Look through the material below and copy exactly the lines from the line with "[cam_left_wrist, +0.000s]" to the line with "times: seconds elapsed", those two lines included.

[Opening Data to examine section]

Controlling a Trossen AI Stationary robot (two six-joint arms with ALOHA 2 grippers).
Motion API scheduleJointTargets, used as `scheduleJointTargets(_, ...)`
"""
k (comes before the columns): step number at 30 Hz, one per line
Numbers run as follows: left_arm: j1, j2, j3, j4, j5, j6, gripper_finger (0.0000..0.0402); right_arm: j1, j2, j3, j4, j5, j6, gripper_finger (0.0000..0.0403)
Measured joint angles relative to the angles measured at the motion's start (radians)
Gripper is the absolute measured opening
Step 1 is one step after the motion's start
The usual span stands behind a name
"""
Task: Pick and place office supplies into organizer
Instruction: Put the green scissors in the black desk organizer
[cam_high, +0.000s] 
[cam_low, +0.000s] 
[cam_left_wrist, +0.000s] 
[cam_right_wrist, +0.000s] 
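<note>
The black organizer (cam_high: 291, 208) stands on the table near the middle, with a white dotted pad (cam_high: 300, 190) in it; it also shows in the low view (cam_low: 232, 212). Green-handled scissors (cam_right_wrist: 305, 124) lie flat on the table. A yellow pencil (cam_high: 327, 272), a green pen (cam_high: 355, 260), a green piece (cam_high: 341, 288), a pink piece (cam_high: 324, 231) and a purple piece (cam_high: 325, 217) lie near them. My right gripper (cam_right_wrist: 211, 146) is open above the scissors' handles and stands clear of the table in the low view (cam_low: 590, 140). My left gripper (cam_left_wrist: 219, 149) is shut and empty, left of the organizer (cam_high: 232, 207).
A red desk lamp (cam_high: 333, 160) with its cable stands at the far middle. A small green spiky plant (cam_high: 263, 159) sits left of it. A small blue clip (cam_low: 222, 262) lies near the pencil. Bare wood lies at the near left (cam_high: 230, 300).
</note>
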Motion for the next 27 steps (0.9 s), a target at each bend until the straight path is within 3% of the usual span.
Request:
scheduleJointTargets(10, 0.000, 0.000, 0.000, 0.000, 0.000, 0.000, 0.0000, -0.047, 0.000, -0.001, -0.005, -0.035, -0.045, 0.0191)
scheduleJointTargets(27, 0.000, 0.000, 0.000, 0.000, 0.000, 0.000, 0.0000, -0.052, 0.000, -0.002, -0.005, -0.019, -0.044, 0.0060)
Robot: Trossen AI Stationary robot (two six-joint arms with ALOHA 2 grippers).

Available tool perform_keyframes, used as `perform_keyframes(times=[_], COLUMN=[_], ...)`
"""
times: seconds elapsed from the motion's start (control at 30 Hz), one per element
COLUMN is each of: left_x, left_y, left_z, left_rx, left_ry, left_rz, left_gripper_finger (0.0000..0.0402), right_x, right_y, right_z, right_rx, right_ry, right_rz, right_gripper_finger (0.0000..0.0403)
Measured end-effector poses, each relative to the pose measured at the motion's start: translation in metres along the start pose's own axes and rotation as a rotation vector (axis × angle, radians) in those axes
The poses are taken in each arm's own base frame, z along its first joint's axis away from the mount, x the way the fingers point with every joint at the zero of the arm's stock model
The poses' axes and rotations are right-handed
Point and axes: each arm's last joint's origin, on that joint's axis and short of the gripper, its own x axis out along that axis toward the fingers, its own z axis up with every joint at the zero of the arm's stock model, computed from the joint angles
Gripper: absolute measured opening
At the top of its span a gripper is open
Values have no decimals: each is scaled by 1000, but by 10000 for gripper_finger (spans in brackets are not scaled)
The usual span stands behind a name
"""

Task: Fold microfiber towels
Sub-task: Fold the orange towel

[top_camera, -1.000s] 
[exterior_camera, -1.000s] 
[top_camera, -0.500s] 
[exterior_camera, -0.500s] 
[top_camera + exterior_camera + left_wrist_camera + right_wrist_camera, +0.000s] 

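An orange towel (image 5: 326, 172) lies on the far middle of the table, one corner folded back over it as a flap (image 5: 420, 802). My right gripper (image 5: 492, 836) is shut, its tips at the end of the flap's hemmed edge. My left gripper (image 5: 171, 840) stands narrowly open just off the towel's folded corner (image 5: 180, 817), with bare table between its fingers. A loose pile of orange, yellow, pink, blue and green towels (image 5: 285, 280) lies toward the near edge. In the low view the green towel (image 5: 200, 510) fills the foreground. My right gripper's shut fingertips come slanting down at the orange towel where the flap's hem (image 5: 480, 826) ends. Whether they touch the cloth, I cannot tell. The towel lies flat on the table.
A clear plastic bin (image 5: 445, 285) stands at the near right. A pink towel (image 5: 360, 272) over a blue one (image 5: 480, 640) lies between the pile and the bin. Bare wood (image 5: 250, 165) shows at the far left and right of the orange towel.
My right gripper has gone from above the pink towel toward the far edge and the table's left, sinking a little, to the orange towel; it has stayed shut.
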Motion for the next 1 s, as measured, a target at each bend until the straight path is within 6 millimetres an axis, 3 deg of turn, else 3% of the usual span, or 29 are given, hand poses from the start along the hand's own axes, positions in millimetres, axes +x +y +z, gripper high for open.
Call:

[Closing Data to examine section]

## Output below
[cam_left_wrist, +0.000s] 
[cam_right_wrist, +0.000s] 
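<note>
The black organizer (cam_high: 291, 208) stands on the table near the middle, with a white dotted pad (cam_high: 300, 190) in it; it also shows in the low view (cam_low: 232, 212). Green-handled scissors (cam_right_wrist: 305, 124) lie flat on the table. A yellow pencil (cam_high: 327, 272), a green pen (cam_high: 355, 260), a green piece (cam_high: 341, 288), a pink piece (cam_high: 324, 231) and a purple piece (cam_high: 325, 217) lie near them. My right gripper (cam_right_wrist: 211, 146) is open above the scissors' handles and stands clear of the table in the low view (cam_low: 590, 140). My left gripper (cam_left_wrist: 219, 149) is shut and empty, left of the organizer (cam_high: 232, 207).
A red desk lamp (cam_high: 333, 160) with its cable stands at the far middle. A small green spiky plant (cam_high: 263, 159) sits left of it. A small blue clip (cam_low: 222, 262) lies near the pencil. Bare wood lies at the near left (cam_high: 230, 300).
</note>
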Motion for the next 27 steps (0.9 s), a target at each bend until the straight path is within 3% of the usual span.
Request:
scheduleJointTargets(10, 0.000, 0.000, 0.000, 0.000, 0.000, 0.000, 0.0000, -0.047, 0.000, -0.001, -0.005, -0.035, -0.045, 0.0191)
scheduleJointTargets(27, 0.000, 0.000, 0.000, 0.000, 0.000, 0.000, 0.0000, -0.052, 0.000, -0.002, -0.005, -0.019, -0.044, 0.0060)
Robot: Trossen AI Stationary robot (two six-joint arms with ALOHA 2 grippers).

Available tool perform_keyframes, used as `perform_keyframes(times=[_], COLUMN=[_], ...)`
"""
times: seconds elapsed from the motion's start (control at 30 Hz), one per element

No additional output will be given.